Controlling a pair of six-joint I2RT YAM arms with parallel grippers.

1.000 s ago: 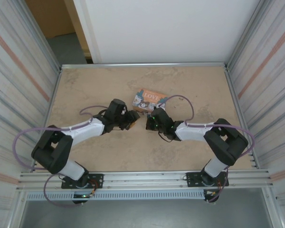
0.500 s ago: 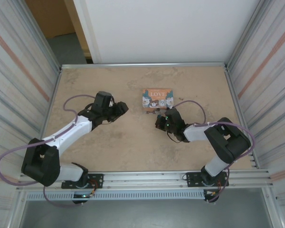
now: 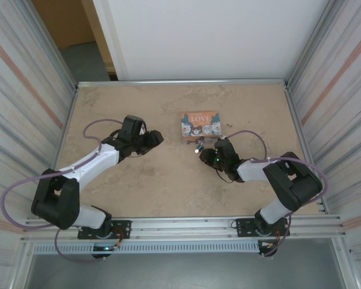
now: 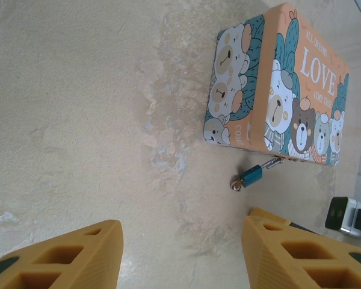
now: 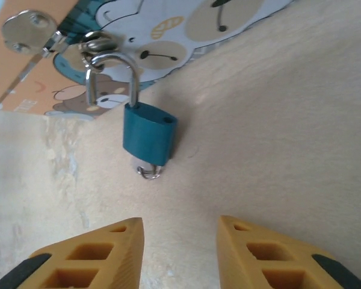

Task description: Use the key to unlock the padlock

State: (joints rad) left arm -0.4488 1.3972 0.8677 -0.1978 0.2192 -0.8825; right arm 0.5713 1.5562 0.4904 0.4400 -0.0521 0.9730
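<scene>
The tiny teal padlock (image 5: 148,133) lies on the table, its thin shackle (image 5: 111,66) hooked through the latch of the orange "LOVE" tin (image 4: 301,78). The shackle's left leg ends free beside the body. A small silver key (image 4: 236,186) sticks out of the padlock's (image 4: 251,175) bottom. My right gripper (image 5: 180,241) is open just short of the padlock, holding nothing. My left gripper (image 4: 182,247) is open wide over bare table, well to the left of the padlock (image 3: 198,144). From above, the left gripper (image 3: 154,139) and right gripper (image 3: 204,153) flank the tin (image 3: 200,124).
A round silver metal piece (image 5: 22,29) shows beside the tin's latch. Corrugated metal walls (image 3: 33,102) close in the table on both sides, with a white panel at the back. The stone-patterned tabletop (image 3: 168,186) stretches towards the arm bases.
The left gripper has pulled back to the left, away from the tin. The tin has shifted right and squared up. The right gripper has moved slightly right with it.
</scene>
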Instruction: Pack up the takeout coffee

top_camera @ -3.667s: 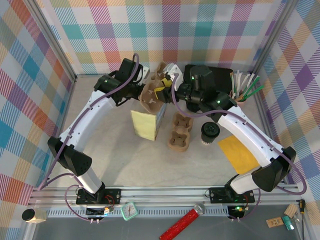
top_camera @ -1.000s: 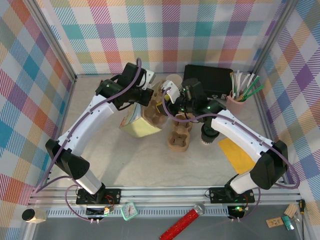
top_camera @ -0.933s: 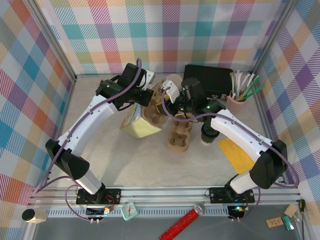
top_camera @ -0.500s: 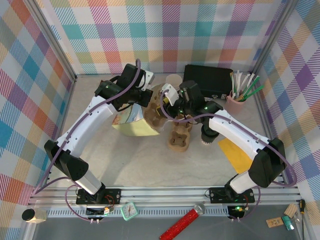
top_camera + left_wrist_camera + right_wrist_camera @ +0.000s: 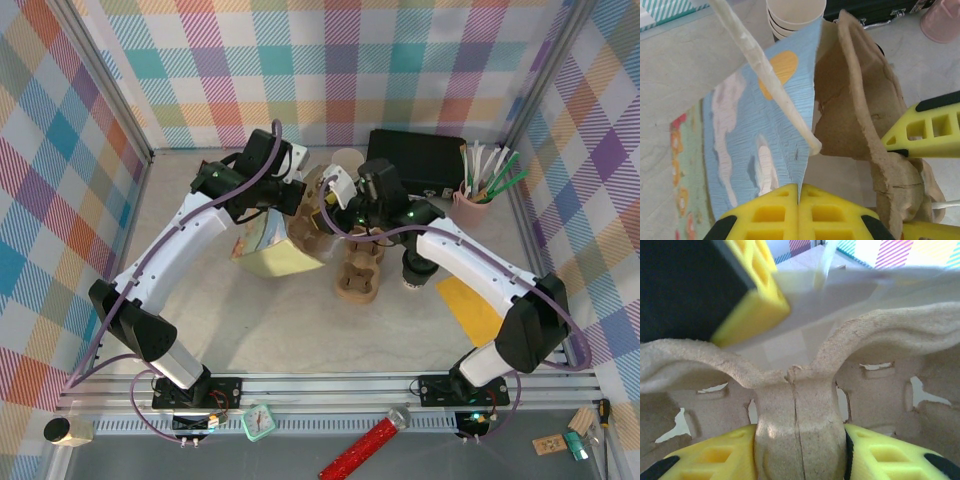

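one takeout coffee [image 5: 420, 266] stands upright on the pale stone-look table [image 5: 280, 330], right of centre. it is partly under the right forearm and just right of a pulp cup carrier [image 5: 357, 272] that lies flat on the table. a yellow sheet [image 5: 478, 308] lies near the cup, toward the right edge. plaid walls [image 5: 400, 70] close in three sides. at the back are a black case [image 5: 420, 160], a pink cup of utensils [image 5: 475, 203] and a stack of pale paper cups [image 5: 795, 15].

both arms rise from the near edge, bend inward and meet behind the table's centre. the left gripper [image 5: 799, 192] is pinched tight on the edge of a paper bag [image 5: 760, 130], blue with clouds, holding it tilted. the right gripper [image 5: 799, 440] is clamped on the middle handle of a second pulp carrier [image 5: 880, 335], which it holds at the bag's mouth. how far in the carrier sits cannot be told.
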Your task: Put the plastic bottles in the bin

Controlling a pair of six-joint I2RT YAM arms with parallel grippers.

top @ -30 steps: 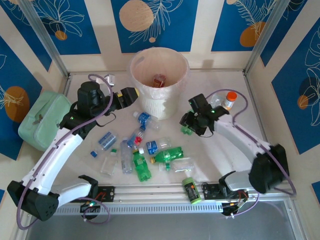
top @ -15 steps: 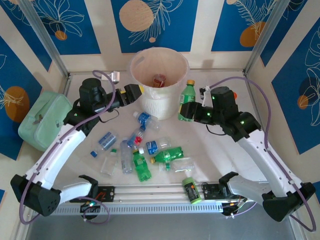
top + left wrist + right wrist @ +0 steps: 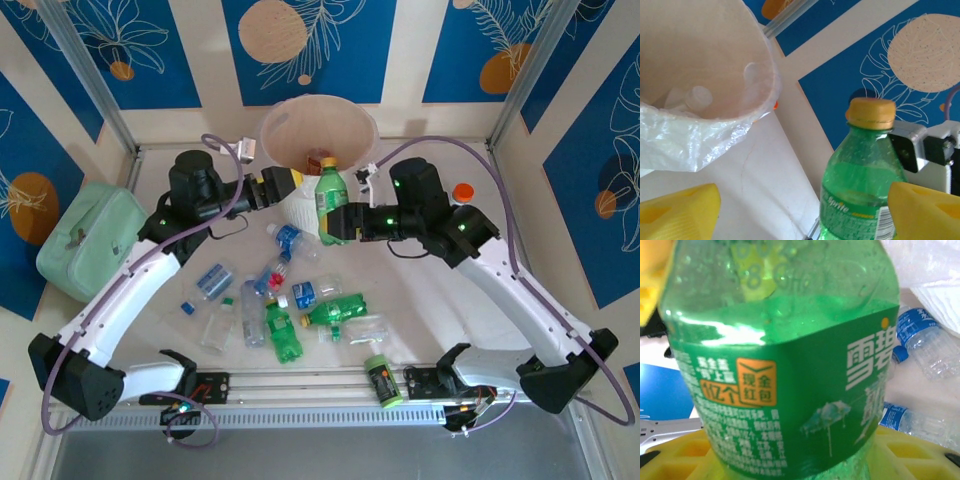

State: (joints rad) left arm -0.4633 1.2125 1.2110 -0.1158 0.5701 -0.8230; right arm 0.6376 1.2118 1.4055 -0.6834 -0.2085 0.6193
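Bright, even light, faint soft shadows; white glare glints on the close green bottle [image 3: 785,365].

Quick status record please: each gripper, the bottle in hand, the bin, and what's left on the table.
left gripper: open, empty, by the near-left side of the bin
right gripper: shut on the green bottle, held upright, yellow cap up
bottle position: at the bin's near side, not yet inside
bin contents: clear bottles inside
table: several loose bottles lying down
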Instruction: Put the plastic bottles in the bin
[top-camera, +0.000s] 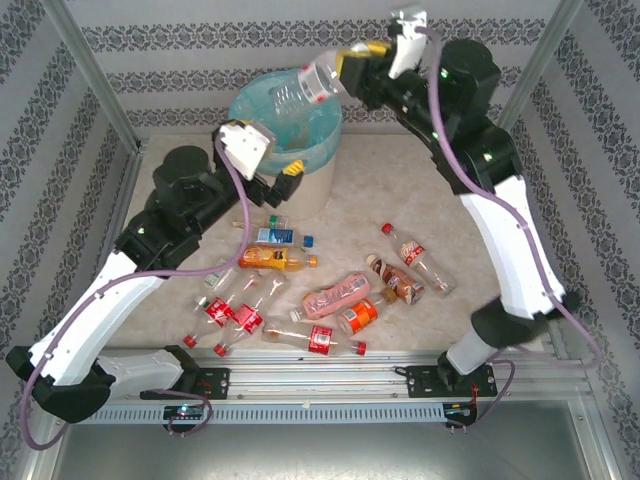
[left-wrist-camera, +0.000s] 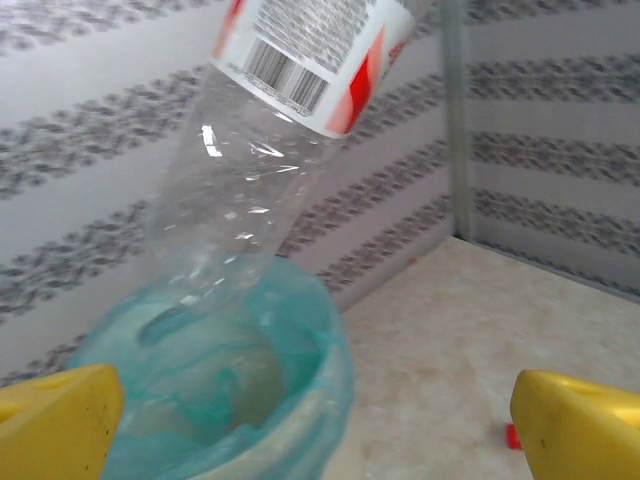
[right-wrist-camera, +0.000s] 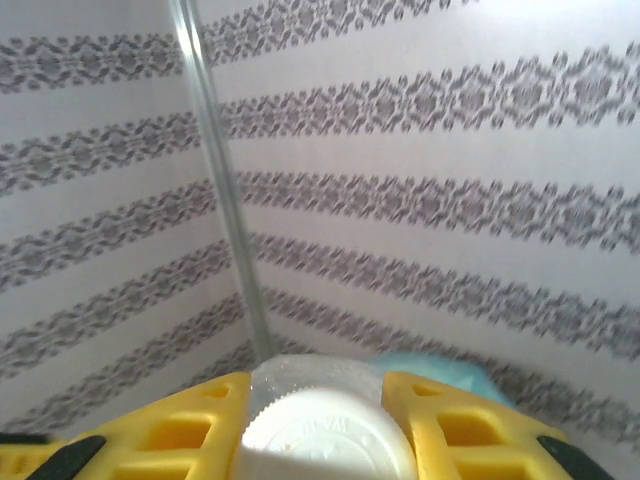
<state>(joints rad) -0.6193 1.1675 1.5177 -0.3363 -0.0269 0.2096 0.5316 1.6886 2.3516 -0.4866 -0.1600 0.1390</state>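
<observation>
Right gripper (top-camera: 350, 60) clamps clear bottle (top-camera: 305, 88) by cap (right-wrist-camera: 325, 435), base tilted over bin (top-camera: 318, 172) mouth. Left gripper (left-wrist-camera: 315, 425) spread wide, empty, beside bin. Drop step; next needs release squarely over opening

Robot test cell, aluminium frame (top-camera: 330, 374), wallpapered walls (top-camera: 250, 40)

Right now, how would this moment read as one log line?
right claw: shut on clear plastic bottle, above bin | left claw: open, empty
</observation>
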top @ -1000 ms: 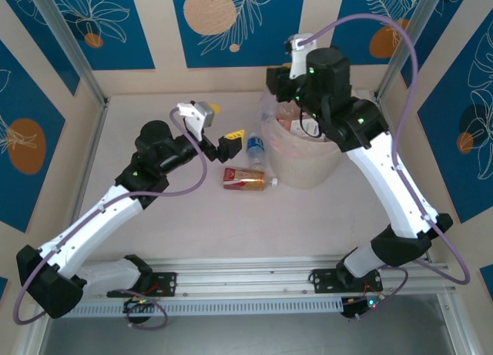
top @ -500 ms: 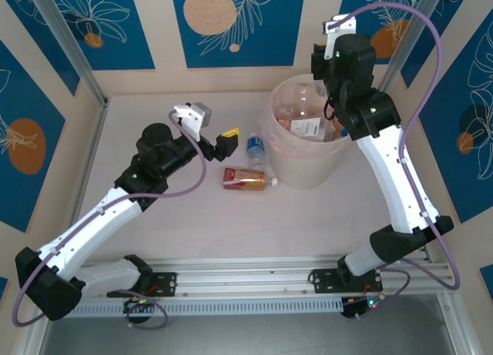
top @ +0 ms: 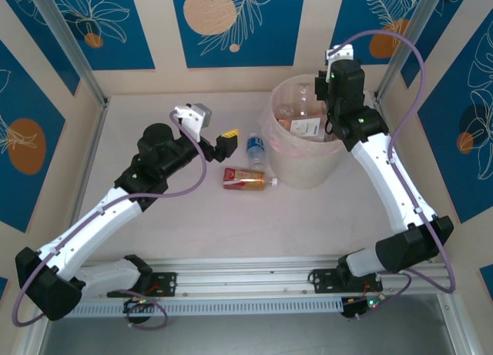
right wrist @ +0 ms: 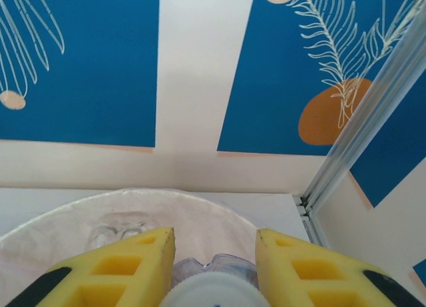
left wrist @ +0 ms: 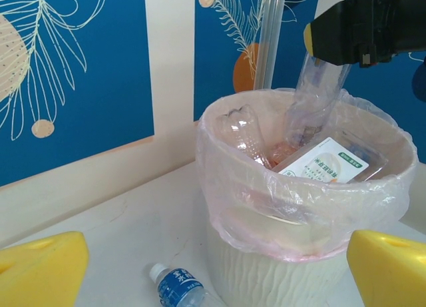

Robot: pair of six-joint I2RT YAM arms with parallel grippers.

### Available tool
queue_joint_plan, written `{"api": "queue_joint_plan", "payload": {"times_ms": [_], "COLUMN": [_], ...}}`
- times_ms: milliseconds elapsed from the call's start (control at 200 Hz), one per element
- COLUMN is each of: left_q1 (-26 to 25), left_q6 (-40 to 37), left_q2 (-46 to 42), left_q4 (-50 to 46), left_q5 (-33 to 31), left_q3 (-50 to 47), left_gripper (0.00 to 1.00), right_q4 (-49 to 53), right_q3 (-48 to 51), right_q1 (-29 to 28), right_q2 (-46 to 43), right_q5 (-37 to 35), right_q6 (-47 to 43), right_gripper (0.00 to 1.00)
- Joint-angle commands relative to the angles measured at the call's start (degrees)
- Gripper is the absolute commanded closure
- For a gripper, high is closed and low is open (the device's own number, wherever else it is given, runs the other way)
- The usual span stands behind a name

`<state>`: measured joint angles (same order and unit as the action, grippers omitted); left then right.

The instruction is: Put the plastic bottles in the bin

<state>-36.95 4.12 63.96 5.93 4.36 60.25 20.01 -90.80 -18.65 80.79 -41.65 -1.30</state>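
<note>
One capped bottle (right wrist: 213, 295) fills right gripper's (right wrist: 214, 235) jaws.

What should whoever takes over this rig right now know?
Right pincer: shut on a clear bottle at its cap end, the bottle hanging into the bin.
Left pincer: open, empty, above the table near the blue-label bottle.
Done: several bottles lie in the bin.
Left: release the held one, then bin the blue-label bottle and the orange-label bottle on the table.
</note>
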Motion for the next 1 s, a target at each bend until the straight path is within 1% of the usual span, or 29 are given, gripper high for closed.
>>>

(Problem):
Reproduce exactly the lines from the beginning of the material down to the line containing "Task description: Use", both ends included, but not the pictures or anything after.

(Output):
Controlling a pair of six-joint I2RT YAM arms with parallel grippers.

1.000 s ago: 
0.500 s ago: 
now: 
now: 
now: 

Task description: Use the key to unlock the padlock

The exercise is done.